Records excerpted from a collection:
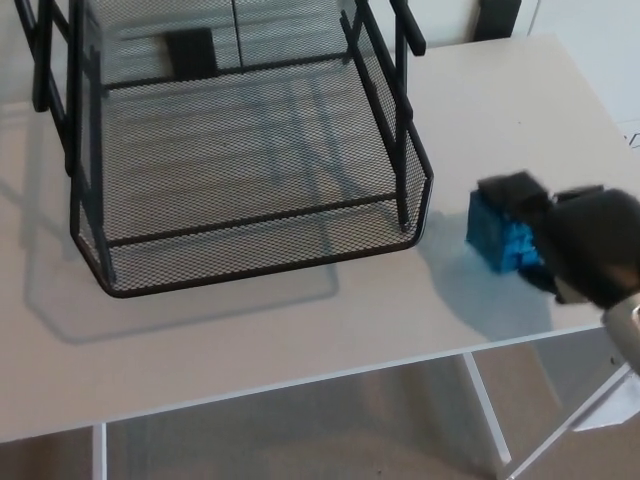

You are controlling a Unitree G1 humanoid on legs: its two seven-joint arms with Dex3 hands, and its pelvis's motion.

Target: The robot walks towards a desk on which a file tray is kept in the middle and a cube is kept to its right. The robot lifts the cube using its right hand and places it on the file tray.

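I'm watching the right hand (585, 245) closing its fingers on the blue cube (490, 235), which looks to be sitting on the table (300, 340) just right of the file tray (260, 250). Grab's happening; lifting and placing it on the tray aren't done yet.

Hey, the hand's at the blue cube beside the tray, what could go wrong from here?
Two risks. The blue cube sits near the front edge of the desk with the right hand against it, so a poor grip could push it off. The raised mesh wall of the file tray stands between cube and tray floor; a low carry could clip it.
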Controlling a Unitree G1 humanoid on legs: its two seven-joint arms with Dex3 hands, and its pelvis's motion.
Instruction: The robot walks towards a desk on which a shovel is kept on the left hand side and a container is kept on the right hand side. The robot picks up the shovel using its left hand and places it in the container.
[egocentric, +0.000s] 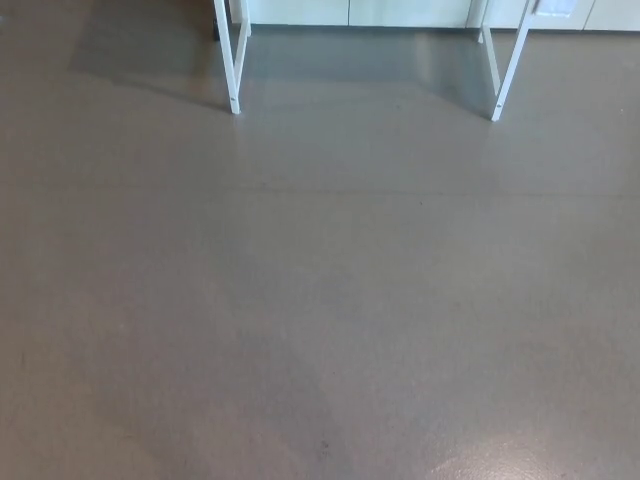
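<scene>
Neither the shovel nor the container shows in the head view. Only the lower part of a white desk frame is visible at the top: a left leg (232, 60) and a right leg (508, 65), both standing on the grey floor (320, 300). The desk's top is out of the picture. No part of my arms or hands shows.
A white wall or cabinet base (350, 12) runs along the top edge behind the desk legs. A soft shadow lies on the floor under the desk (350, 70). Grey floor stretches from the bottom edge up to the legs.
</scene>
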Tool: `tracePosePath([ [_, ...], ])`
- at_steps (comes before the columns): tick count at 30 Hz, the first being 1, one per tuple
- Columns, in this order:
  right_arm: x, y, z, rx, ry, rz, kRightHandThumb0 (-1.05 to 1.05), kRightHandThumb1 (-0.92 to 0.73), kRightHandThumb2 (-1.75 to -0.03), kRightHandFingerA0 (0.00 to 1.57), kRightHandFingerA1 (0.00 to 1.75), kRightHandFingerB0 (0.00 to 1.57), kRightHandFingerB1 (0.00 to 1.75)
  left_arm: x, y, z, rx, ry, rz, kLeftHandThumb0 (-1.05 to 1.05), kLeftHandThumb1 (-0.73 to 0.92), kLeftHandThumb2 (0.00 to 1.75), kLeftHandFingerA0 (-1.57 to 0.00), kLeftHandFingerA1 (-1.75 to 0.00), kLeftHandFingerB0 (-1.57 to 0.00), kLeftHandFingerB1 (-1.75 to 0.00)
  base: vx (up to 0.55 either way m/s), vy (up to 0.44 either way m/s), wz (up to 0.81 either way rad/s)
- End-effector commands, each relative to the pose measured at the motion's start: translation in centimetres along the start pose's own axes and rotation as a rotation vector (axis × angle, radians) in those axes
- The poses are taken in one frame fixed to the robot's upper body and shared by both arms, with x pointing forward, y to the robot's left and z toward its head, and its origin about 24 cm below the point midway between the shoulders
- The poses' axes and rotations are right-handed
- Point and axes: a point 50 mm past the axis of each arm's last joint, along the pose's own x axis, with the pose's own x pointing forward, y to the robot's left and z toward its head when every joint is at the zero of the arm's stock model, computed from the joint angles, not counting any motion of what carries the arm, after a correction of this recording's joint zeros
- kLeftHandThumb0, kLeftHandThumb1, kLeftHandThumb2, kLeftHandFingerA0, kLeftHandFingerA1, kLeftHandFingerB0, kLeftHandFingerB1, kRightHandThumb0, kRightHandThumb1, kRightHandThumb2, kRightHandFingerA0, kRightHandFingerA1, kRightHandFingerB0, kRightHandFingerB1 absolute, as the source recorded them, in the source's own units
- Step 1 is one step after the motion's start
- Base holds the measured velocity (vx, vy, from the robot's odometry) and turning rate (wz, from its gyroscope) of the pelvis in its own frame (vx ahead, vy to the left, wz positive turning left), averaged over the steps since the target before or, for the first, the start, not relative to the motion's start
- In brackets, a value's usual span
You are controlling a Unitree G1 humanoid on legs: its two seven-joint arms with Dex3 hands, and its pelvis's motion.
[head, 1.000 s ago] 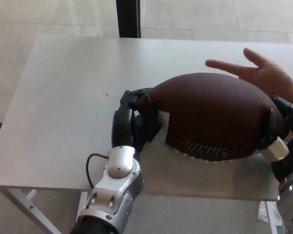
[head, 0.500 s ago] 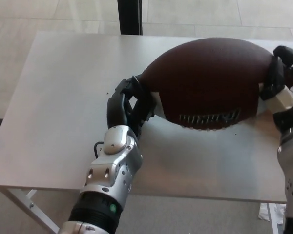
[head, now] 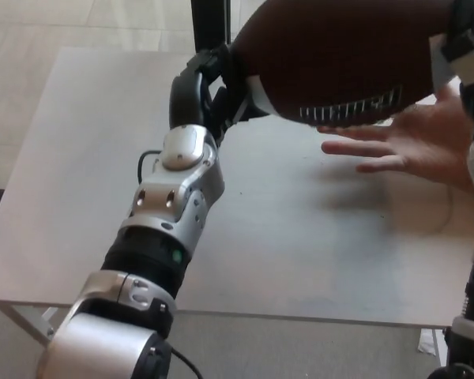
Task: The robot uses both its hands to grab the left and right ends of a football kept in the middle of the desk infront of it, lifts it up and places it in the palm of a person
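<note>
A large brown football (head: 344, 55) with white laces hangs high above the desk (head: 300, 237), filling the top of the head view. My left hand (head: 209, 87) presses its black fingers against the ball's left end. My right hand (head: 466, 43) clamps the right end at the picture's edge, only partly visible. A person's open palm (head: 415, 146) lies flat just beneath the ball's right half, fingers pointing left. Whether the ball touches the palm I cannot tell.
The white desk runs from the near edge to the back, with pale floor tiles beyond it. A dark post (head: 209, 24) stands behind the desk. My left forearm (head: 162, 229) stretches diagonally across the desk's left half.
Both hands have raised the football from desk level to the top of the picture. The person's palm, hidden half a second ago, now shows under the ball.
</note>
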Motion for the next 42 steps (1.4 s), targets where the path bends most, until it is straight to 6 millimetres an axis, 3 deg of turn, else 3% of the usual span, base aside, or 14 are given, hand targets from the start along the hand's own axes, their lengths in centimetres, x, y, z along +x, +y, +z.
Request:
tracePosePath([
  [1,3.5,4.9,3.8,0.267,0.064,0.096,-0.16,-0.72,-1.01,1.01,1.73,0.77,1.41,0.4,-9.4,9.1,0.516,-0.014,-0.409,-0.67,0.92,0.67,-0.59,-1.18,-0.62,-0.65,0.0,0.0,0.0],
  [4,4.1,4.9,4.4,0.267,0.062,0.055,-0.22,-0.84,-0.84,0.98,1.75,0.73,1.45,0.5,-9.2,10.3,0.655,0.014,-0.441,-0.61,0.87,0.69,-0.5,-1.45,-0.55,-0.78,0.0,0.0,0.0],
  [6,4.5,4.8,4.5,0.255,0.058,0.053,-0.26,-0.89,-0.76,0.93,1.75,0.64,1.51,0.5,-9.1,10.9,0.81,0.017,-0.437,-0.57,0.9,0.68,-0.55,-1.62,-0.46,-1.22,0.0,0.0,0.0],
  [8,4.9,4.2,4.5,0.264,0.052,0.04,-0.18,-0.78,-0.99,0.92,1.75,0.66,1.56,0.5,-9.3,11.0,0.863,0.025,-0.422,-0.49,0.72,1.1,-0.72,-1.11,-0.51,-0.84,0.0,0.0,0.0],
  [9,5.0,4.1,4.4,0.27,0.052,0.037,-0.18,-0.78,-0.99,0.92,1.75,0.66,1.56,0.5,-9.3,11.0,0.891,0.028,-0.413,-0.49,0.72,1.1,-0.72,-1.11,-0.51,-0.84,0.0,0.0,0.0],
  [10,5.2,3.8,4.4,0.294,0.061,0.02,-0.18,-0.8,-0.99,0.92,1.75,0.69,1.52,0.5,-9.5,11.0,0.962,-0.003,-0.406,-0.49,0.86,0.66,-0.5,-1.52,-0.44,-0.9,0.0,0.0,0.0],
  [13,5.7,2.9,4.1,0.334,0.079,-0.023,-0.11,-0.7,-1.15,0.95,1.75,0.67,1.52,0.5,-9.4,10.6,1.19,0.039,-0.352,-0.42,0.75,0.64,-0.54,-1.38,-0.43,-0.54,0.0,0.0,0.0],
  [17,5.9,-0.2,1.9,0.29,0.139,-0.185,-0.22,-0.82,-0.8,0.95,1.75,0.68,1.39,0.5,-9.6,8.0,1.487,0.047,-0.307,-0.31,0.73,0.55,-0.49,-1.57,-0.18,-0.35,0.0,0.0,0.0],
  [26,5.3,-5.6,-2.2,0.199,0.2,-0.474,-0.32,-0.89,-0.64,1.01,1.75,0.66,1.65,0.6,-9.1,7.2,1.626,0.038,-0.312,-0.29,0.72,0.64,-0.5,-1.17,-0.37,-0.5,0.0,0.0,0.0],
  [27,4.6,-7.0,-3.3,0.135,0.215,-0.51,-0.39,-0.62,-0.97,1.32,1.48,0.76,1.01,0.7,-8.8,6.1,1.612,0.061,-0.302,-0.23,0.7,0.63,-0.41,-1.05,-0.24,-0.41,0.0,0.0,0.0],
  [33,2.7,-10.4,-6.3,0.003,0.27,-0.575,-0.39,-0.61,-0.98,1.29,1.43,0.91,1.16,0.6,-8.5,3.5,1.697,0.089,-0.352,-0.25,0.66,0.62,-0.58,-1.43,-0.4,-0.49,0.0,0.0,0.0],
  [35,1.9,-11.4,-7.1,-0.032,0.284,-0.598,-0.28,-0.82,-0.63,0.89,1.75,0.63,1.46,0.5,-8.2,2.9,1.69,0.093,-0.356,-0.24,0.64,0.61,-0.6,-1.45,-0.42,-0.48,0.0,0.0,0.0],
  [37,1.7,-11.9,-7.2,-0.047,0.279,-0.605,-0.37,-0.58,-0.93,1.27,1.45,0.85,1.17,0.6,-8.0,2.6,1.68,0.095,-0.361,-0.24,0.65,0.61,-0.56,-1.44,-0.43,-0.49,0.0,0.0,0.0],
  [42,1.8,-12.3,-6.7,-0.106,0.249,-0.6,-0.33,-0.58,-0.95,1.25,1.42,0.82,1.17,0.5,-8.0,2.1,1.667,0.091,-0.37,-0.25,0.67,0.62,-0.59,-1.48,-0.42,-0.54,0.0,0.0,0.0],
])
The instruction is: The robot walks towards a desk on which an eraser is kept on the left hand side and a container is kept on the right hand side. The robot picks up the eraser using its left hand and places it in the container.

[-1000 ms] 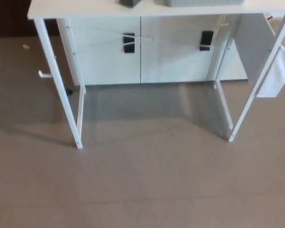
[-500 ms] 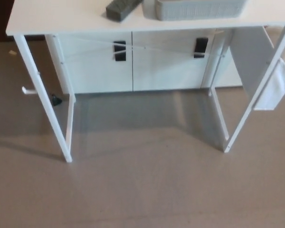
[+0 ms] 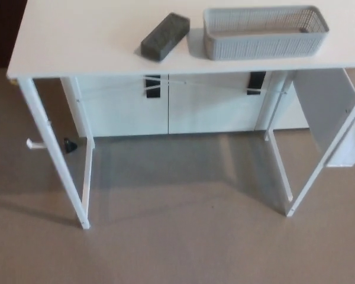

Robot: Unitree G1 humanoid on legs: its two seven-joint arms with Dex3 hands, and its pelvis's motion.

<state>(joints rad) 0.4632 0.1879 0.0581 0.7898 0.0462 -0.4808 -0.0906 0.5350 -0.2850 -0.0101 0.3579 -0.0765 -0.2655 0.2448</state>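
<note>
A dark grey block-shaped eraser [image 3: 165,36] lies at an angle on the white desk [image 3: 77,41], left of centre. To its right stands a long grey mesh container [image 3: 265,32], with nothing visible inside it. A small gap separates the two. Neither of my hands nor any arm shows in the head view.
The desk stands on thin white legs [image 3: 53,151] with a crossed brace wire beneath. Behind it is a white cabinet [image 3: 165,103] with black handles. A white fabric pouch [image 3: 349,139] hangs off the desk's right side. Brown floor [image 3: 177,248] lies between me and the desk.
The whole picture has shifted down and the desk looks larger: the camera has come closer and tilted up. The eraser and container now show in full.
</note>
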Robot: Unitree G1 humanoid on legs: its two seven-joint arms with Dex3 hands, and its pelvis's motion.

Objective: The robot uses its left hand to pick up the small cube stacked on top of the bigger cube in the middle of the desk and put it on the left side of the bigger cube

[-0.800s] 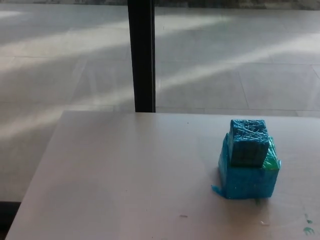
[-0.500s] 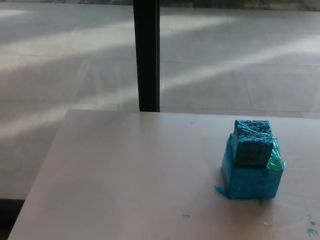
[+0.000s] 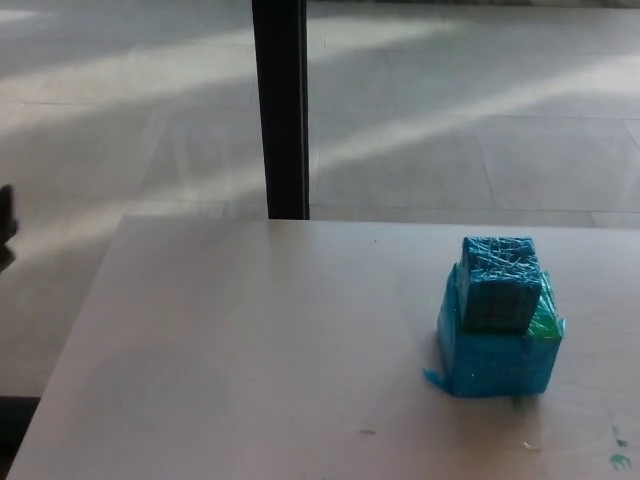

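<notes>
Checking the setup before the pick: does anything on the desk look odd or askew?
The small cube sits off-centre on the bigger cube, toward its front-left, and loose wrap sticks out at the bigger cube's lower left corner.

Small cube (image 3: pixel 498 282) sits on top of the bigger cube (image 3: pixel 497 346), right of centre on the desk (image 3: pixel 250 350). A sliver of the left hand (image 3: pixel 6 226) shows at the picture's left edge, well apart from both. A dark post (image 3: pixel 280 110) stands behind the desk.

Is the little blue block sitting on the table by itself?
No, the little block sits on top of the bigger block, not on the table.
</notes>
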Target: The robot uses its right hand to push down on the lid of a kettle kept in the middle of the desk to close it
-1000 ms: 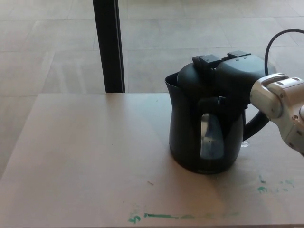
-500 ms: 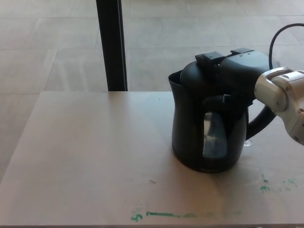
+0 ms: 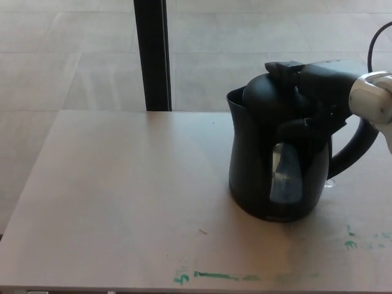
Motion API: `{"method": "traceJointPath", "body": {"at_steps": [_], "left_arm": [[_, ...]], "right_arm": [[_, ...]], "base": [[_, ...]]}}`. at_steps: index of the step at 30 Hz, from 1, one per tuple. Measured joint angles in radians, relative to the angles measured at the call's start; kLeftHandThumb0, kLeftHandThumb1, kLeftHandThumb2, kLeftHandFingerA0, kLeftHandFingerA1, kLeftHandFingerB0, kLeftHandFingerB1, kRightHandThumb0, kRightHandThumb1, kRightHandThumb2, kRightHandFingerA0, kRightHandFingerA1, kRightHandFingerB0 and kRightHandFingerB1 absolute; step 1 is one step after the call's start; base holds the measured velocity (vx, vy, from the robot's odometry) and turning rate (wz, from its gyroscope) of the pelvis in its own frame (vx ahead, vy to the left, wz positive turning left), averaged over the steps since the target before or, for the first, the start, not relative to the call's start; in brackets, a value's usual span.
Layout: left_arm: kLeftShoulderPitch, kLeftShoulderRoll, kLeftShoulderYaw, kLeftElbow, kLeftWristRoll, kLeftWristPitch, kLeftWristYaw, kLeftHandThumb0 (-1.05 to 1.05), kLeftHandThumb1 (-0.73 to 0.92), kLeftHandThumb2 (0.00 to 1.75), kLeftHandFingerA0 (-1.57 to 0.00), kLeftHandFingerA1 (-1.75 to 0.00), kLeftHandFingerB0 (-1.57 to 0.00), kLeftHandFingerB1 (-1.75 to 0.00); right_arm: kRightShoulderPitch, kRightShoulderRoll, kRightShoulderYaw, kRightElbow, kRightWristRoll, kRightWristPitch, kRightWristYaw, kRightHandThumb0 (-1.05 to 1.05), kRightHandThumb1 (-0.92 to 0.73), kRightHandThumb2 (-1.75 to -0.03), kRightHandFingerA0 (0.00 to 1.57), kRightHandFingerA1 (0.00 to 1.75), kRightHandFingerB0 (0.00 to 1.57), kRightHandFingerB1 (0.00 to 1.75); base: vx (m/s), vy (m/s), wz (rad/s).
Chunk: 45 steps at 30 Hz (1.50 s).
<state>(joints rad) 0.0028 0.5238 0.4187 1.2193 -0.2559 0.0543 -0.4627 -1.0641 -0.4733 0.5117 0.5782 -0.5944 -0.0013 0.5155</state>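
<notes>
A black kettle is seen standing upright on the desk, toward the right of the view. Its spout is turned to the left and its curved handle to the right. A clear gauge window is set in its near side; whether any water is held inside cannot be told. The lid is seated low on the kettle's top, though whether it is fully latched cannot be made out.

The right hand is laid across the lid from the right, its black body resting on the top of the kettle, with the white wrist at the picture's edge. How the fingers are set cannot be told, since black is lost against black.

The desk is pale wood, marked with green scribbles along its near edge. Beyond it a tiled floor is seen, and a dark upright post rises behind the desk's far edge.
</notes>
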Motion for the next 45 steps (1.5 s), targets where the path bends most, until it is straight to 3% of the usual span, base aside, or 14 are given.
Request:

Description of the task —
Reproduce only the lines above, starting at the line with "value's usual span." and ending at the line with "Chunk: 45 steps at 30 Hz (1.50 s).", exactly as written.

Written answer —
Motion API: `{"method": "traceJointPath", "body": {"at_steps": [_], "left_arm": [[_, ...]], "right_arm": [[_, ...]], "base": [[_, ...]]}}`. at_steps: index of the step at 30 Hz, from 1, one per tuple. Measured joint angles in radians, relative to the angles measured at the call's start; kLeftHandThumb0, kLeftHandThumb1, kLeftHandThumb2, kLeftHandFingerA0, kLeftHandFingerA1, kLeftHandFingerB0, kLeftHandFingerB1, kRightHandThumb0, kRightHandThumb1, kRightHandThumb2, kRightHandFingerA0, kRightHandFingerA1, kRightHandFingerB0 and kRightHandFingerB1 absolute; step 1 is one step after the call's start; base holds the measured velocity (vx, vy, from the robot's odometry) and turning rate (wz, from its gyroscope) of the pelvis in its own frame (vx ahead, vy to the left, wz positive turning left), averaged over the steps since the target before or, for the first, the start, not relative to the call's start; in brackets, a value's usual span.
Layout: left_arm: kLeftShoulderPitch, kLeftShoulderRoll, kLeftShoulderYaw, kLeftElbow, kLeftWristRoll, kLeftWristPitch, kLeftWristYaw, kLeftHandThumb0 (-1.05 to 1.05), kLeftHandThumb1 (-0.73 to 0.92), kLeftHandThumb2 (0.00 to 1.75), kLeftHandFingerA0 (-1.57 to 0.00), kLeftHandFingerA1 (-1.75 to 0.00), kLeftHandFingerB0 (-1.57 to 0.00), kLeftHandFingerB1 (-1.75 to 0.00); right_arm: kRightShoulderPitch, kRightShoulderRoll, kRightShoulderYaw, kRightElbow, kRightWristRoll, kRightWristPitch, kRightWristYaw, kRightHandThumb0 (-1.05 to 1.05), kRightHandThumb1 (-0.92 to 0.73), kRightHandThumb2 (-1.75 to -0.03), kRightHandFingerA0 (0.00 to 1.57), kRightHandFingerA1 (0.00 to 1.75), kRightHandFingerB0 (0.00 to 1.57), kRightHandFingerB1 (0.00 to 1.75); base: vx (m/s), vy (m/s), wz (rad/s).
Chunk: 45 steps at 30 Hz (1.50 s).

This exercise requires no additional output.